Economists, even strongly pro-liberty/free-market economists like the Thomas Sowell and the late Milton Friedman recognize that external costs, where a cost of a transaction is incurred by people not directly part of the transaction, are not something the free market handles well.  External costs, where part of the cost of a transaction in a good is paid by those not party to the transaction, tend to produce more of the good than if the full cost was paid for by those transacting it.  Less commonly considered, external benefits, where part of the benefit is received by those not party to the transaction tends to produce less than if the full benefit were received by the parties to the transaction.  I don’t think I’ll get into external benefits this time.  External costs are more than sufficient for a blog post.

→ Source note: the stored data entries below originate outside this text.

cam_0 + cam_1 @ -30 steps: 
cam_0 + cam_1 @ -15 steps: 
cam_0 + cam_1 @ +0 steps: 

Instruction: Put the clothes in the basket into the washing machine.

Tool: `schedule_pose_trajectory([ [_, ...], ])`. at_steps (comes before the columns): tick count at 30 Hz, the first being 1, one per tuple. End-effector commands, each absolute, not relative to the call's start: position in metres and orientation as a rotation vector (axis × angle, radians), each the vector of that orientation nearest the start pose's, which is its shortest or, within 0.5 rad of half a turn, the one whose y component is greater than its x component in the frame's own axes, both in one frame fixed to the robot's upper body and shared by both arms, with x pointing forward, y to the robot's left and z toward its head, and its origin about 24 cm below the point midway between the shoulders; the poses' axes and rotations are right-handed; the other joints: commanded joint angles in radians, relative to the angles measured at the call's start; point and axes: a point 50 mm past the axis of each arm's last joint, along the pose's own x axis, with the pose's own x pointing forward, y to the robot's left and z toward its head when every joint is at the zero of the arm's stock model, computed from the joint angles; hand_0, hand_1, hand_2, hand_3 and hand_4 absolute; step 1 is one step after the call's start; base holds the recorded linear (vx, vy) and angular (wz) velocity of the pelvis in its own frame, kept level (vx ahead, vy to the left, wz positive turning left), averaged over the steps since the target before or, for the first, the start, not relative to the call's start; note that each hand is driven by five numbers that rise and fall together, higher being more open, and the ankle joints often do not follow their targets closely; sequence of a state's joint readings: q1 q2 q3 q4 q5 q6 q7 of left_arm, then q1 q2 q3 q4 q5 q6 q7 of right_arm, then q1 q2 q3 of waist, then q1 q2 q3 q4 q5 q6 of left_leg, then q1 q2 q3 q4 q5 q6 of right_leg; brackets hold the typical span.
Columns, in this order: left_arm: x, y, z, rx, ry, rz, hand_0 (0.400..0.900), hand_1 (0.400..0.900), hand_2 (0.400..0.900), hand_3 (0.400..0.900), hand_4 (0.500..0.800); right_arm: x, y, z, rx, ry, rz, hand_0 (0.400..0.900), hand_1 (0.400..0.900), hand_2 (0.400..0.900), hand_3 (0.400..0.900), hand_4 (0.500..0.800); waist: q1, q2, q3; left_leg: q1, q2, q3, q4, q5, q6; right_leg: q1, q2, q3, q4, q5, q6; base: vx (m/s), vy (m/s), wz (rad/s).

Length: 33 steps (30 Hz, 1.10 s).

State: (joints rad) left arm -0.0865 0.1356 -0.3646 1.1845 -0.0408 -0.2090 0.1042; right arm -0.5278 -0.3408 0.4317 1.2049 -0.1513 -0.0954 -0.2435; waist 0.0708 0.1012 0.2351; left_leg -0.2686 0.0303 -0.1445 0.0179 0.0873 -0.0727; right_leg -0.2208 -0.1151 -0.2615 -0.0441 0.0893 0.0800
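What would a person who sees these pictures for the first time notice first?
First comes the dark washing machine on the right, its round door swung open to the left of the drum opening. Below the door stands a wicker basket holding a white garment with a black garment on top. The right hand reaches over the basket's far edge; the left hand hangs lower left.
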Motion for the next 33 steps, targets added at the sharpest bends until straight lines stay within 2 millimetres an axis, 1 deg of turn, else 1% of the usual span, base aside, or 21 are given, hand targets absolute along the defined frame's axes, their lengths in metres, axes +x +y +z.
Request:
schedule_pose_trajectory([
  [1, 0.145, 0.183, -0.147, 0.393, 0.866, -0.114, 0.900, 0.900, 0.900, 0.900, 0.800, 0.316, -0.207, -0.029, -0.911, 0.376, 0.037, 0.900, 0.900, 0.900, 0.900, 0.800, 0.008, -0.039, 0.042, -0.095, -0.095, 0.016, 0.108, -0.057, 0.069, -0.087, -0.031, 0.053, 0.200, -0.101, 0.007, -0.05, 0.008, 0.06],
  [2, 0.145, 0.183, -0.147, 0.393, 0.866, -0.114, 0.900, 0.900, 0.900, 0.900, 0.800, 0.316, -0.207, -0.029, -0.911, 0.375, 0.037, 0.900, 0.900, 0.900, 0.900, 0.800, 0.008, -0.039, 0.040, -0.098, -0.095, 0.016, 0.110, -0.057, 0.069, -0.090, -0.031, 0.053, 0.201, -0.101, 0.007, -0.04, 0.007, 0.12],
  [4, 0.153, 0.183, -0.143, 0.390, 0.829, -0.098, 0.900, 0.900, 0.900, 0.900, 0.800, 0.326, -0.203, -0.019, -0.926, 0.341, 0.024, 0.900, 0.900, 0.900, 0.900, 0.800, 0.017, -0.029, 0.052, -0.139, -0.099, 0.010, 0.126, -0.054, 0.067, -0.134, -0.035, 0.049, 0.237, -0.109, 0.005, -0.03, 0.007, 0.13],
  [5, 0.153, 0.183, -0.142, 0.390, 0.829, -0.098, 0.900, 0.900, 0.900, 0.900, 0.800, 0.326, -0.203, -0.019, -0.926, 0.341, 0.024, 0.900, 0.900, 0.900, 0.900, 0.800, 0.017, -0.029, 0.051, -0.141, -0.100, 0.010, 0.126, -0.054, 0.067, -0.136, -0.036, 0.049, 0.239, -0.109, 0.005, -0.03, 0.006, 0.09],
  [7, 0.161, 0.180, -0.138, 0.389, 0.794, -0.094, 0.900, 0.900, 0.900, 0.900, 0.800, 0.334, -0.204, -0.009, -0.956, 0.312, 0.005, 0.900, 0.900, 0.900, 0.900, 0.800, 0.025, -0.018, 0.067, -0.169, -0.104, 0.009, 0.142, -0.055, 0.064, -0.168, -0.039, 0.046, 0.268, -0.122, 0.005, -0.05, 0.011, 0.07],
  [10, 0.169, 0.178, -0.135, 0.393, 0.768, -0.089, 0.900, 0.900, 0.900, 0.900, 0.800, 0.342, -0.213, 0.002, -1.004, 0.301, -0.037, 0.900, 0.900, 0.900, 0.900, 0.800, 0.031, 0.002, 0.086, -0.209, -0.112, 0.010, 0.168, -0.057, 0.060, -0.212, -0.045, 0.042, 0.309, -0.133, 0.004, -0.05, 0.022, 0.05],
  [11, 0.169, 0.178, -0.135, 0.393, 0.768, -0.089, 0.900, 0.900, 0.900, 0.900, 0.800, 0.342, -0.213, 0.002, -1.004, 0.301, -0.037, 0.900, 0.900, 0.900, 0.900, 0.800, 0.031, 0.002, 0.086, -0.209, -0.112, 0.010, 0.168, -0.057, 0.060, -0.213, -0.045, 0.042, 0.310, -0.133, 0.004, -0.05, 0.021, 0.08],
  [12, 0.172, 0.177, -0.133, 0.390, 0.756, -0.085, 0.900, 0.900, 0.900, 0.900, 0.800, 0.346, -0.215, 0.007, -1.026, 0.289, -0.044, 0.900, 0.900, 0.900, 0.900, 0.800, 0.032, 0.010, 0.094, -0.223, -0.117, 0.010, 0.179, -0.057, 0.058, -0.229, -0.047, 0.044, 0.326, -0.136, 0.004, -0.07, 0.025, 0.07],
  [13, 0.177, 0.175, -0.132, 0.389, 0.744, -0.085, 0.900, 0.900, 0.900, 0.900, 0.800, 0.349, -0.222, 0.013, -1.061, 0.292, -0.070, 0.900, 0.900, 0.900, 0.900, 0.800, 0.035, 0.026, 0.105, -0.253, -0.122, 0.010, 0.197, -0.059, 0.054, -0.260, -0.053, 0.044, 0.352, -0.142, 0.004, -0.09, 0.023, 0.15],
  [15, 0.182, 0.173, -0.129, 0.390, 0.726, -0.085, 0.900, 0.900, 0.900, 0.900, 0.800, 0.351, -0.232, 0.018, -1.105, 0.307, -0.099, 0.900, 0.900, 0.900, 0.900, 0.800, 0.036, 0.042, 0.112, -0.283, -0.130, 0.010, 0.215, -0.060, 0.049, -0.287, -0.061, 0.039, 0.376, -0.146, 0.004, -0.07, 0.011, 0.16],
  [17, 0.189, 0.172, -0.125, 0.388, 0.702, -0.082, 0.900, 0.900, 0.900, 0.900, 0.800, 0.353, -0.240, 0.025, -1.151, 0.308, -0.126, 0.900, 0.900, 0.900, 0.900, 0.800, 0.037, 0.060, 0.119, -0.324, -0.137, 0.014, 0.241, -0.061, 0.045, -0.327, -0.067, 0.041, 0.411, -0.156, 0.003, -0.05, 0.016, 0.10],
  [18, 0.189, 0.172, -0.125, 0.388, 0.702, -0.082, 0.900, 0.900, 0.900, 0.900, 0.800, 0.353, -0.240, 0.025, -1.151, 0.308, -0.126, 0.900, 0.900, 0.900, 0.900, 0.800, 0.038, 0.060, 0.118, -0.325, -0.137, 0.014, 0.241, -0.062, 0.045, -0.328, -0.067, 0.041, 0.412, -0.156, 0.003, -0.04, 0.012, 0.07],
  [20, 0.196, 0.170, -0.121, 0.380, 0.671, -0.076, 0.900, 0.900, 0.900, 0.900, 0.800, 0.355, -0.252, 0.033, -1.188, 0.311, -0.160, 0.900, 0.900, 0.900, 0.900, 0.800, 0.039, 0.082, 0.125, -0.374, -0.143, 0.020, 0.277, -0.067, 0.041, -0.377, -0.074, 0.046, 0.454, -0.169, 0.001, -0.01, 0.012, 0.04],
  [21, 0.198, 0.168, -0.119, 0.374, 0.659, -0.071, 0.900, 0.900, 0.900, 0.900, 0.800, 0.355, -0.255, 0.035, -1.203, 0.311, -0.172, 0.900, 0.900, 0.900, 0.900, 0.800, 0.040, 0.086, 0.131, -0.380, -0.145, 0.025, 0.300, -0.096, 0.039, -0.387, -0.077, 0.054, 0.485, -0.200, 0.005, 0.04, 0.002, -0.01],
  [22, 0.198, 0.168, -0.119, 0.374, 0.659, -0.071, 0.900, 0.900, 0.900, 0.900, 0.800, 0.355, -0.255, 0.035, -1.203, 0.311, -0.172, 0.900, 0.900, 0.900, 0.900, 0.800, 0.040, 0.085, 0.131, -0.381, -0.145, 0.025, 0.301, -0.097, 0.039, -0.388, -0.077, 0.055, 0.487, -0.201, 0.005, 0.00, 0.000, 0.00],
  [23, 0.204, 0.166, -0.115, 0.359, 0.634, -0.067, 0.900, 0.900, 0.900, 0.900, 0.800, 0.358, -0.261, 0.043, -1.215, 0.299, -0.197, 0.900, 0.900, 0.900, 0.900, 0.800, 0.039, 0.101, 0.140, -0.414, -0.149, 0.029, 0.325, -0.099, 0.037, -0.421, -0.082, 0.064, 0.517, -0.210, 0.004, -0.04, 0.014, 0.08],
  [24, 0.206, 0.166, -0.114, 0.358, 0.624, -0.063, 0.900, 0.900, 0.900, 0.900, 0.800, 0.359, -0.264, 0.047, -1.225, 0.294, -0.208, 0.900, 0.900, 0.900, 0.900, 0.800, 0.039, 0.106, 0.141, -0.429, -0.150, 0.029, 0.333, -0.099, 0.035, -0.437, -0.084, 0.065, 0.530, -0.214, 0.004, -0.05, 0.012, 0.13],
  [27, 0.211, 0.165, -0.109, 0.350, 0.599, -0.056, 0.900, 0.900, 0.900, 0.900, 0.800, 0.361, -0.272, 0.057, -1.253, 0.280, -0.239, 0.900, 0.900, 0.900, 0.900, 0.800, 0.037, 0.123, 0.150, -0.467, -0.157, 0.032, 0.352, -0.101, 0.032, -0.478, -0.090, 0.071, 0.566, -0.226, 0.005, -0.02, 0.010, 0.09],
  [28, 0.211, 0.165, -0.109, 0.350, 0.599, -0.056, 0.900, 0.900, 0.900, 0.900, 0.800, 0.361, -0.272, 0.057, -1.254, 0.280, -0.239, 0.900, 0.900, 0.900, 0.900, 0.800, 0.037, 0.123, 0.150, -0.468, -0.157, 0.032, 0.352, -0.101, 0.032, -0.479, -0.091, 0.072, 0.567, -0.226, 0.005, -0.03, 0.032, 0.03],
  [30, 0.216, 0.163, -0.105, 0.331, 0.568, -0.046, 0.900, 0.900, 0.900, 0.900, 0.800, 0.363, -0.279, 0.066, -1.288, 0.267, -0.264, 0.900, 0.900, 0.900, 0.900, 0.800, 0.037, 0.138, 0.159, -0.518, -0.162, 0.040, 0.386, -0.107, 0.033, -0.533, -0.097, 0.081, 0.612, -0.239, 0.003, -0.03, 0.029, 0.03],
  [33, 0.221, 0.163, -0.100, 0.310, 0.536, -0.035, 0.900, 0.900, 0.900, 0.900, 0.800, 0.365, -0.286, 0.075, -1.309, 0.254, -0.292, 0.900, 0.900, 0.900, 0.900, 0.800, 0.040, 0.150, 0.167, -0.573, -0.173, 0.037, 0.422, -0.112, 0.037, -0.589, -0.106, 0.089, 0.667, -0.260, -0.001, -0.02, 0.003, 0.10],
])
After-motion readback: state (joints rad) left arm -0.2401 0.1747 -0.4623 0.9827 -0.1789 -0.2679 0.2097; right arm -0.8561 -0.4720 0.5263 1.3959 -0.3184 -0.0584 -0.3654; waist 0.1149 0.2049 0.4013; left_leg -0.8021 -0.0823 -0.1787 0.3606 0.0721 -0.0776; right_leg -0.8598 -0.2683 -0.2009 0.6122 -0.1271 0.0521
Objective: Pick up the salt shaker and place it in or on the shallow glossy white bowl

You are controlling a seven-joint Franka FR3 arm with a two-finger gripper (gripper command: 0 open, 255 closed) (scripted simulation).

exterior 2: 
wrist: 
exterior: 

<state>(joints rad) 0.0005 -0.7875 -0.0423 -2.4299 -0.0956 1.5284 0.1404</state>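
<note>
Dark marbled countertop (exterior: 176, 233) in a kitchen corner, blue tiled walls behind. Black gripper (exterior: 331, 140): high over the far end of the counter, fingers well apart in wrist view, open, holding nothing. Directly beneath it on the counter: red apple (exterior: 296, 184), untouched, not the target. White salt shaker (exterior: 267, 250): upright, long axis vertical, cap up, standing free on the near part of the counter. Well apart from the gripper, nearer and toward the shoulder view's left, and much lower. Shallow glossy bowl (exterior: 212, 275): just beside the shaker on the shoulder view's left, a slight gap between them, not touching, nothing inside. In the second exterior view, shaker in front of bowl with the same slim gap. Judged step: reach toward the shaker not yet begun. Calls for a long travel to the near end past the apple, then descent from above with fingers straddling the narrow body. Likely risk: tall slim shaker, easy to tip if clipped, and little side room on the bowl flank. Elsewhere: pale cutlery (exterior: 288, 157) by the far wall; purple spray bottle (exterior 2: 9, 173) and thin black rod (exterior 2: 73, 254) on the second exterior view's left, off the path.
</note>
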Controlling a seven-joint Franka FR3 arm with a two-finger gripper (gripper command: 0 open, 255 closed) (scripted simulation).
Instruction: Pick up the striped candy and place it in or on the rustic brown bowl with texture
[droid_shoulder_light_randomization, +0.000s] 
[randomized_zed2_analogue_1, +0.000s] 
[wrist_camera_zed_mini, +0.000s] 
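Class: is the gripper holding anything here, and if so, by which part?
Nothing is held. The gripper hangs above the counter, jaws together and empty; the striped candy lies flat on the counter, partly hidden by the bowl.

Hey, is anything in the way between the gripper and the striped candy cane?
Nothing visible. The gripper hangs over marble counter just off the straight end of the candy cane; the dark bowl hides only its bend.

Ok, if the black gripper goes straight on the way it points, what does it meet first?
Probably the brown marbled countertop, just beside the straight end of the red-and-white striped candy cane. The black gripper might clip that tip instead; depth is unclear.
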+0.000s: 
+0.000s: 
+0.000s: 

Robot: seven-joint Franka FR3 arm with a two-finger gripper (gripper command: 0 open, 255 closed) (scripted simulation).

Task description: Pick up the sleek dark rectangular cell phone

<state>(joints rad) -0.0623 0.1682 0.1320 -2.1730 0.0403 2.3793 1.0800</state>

In the case of external costs consider the classic example.  If you own land through which a stream runs.  Someone upstream of you, let’s call him Ivan, decides to make widgets and sell them to you.  These widgets are something valuable to you.  The problem is, the process for making the widgets produces waste.  Ivan just dumps that waste in the stream and the contaminated water flows through your property.  You, of course, are not happy with this.  The contamination is a cost to you, reducing the value of that water to you.  Depending on how bad it is, it might be tolerable, but it’s still a cost imposed on you.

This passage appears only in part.